DESCRIPTION (provided by applicant): The major emphasis of our research on the prevention of physical frailty and loss of independence has been on the adaptations to exercise. However, because most Americans are not motivated to exercise, we have started to evaluate other approaches to maintenance of health and prevention of frailty. Of these, the most powerful appears to be DHEA replacement therapy. In this context, the overall goals of this study are to determine whether long term dehydroepiandrosterone (DHEA) replacement therapy has beneficial effects that could (a) delay the development of frailty and disability, (b) protect against development of type 2 diabetes and coronary artery disease, (c) improve quality of life, and d) obtain information on the mechanisms of DHEA action. DHEA and DHEA sulfate (DHEAS) plasma concentrations peak at about 20 yr of age and decline rapidly and markedly after age 25 yr. DHEA is a PPAR-alpha activator. PPAR-alpha plays major roles in regulating lipid metabolism and controlling inflammation. DHEA also appears to have anabolic effects on muscle and bone. The study proposed here is a randomized, double blind, placebo-controlled trial of DHEA replacement. It is designed to determine the effects of 12 mo of DHEA replacement in 65-75 yr old women and men on (a) truncal and visceral fat, (b) insulin resistance and serum triglycerides, (C) muscle mass and strength, (d) bone mineral density, (e) chronic inflammation, (f) arterial-endothelium-dependent vasodilation, and (g) sense of well being. The specific aims of this study are to test the hypotheses that 12 mo of DHEA replacement will (a) Result in significant decreases in truncal and visceral fat by shifting metabolism to fat oxidation and increasing energy wastage; (b) Decrease insulin resistance and decrease serum triglycerides; (c) Increase muscle mass and strength, by decreasing catabolic stimuli and increasing anabolic stimuli; (d) Increase bone mineral density by increasing anabolic stimuli and decreasing catabolic stimuli; (e) Reduce chronic inflammation and decrease pro-inflammatory cytokine production by peripheral blood mononuclear cells; (f) Improve arterial endothelium dependent vasodilation; and (g) Improve general sense of well being. A major emphasis of this research is on the mechanisms responsible for the biological effects of DHEA replacement.

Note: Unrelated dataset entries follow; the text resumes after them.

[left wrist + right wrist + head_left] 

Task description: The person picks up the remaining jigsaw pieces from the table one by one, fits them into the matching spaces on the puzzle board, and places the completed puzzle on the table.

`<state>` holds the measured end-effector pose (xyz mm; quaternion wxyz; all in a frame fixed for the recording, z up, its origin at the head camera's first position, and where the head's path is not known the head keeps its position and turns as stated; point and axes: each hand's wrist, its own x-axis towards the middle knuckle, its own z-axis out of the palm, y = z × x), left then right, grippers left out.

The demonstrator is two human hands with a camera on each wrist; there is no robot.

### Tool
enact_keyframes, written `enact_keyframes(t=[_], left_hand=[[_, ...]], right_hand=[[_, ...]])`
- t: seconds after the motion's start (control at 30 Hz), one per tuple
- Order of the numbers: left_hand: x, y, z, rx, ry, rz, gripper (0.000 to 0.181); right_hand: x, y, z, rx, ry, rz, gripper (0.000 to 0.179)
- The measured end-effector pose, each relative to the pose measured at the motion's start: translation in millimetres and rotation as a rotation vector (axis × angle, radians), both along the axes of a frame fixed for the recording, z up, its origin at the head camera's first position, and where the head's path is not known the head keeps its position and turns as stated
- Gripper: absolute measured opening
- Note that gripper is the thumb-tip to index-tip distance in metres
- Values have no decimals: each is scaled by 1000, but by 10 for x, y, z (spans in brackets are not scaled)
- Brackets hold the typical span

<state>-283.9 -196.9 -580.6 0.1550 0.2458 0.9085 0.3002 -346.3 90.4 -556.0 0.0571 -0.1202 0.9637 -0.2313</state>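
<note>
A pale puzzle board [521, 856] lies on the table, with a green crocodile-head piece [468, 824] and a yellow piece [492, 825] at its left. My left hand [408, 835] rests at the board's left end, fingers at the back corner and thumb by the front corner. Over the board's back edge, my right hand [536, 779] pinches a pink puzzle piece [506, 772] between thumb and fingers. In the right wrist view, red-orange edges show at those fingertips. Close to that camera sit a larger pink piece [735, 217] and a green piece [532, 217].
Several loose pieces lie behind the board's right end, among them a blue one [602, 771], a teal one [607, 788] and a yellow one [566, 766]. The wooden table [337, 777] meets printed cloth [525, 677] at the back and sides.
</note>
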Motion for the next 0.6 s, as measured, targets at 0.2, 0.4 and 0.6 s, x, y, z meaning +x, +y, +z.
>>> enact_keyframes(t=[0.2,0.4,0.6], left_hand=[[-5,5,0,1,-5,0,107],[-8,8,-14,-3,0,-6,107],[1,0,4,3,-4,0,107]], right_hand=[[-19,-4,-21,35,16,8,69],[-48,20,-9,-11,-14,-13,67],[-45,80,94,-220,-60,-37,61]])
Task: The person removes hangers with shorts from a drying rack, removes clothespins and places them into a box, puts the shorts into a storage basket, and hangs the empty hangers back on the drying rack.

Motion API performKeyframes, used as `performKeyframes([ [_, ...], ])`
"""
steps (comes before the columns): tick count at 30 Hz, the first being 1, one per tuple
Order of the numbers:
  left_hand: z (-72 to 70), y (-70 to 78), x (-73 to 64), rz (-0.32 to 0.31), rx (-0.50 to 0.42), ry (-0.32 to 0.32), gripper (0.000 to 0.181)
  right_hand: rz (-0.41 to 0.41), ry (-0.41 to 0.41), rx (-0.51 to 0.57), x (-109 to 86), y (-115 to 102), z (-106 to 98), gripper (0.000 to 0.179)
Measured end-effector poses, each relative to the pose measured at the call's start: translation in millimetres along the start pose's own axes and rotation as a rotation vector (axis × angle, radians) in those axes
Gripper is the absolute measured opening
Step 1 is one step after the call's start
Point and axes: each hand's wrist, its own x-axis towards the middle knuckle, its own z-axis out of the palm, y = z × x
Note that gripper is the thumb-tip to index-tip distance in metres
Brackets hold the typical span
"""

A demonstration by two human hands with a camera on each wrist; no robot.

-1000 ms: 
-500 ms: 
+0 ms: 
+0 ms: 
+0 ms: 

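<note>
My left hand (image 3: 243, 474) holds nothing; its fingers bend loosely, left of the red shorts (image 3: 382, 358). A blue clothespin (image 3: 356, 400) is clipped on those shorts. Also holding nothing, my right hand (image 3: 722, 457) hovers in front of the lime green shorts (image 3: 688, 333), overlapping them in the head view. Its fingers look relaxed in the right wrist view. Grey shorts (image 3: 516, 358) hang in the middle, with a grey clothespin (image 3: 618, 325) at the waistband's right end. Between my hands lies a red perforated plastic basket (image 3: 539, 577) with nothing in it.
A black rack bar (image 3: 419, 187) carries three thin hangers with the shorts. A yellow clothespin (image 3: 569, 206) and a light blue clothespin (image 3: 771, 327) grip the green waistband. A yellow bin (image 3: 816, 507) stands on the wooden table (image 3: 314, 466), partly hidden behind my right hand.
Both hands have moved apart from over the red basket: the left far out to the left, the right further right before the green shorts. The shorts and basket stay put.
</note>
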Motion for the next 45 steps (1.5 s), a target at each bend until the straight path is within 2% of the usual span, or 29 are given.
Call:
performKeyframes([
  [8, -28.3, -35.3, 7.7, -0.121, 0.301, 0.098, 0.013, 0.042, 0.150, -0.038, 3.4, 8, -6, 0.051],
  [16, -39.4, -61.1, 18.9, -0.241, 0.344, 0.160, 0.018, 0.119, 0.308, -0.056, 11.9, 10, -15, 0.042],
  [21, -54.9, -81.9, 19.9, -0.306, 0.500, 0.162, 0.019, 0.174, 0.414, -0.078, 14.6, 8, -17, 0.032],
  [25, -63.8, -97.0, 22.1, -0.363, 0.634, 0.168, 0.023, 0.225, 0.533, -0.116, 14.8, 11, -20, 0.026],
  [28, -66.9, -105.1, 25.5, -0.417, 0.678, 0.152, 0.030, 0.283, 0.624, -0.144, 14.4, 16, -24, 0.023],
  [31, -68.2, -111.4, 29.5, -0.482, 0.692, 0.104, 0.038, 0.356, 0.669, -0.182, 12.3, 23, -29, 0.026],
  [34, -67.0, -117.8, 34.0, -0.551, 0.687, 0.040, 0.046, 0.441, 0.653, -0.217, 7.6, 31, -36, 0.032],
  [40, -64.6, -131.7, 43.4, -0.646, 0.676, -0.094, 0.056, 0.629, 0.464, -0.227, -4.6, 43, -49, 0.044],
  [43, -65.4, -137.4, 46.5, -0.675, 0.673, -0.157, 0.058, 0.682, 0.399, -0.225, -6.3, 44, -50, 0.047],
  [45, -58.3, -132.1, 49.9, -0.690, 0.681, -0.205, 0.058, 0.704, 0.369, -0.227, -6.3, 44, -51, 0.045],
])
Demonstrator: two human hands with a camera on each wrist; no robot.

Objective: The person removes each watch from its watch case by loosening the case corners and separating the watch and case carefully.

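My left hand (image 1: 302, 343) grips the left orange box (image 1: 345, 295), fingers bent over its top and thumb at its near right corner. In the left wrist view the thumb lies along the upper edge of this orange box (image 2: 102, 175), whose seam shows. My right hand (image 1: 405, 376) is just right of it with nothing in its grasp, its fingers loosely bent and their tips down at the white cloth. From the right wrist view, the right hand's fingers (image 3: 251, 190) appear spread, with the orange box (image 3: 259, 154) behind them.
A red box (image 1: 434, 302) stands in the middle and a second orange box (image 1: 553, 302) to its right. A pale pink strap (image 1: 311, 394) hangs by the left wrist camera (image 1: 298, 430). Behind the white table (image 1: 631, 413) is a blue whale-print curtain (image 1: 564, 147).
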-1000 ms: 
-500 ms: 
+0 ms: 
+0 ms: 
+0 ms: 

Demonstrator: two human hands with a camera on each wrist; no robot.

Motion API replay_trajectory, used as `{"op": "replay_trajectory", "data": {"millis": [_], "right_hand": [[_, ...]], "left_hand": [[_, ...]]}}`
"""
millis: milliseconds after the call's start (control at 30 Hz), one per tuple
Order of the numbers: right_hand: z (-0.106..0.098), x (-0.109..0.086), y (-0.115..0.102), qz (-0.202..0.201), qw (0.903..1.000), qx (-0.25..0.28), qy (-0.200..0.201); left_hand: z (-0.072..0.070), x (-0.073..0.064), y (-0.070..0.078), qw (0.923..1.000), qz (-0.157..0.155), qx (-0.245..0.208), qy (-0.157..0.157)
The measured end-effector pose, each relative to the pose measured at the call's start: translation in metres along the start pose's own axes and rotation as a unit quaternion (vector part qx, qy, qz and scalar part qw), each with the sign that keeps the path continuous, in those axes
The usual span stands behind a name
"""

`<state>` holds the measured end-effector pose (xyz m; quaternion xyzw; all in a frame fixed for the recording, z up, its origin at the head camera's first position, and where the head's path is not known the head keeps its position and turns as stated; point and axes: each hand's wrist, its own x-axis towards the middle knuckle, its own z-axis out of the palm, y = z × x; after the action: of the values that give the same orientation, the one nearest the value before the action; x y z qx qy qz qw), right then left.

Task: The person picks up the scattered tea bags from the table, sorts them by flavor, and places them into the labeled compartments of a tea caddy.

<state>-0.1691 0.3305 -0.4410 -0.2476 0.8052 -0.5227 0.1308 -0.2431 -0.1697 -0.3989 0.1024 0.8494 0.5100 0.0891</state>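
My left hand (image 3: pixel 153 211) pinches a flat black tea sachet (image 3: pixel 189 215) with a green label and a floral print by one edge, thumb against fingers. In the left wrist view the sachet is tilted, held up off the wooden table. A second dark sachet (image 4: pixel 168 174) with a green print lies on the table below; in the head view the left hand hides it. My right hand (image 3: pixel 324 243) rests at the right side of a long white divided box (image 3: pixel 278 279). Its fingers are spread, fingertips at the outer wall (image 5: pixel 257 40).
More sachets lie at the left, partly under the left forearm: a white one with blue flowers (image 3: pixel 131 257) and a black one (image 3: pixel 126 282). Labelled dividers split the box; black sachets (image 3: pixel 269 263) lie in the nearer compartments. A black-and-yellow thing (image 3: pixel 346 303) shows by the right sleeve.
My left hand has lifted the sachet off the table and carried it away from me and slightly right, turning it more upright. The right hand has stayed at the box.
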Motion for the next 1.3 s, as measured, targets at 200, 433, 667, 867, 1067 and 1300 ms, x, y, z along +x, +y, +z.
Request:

描述（由申请人提供）：我们对预防身体虚弱和丧失独立性的研究的主要重点是对运动的适应。然而，由于大多数美国人没有锻炼的动机，我们已经开始评估其他方法来维持健康和预防虚弱。其中，最强大的似乎是DHEA替代疗法。在这种情况下，本研究的总体目标是确定长期脱氢表雄酮（DHEA）替代疗法是否具有有益效果，可以（a）延迟虚弱和残疾的发展，（B）防止2型糖尿病和冠状动脉疾病的发展，（c）改善生活质量，和d）获得有关DHEA作用机制的信息。DHEA和DHEA硫酸盐（DHEAS）血浆浓度在20岁左右达到峰值，25岁后迅速显著下降。DHEA是一种PPAR-alpha激活剂。PPAR-alpha在调节脂质代谢和控制炎症中起主要作用。脱氢表雄酮似乎也有肌肉和骨骼合成代谢的影响。本研究是一项随机、双盲、安慰剂对照的DHEA替代试验。其目的是确定在65-75岁的女性和男性中12个月的DHEA替代对（a）躯干和内脏脂肪，（B）胰岛素抵抗和血清甘油三酯，（C）肌肉质量和强度，（d）骨矿物质密度，（e）慢性炎症，（f）动脉内皮依赖性血管舒张，和（g）健康感的影响。本研究的具体目的是检验以下假设：12个月的DHEA替代将（a）通过将代谢转移到脂肪氧化和增加能量消耗而导致躯干和内脏脂肪的显著减少;（B）降低胰岛素抵抗和降低血清甘油三酯;（c）通过减少分解代谢刺激和增加合成代谢刺激而增加肌肉质量和力量;（d）通过增加合成代谢刺激和减少分解代谢刺激来增加骨矿物质密度;（e）减少慢性炎症和减少外周血单核细胞产生的促炎细胞因子;（f）改善动脉内皮依赖性血管舒张;和（g）改善总体健康感。这项研究的一个主要重点是负责DHEA替代的生物学效应的机制。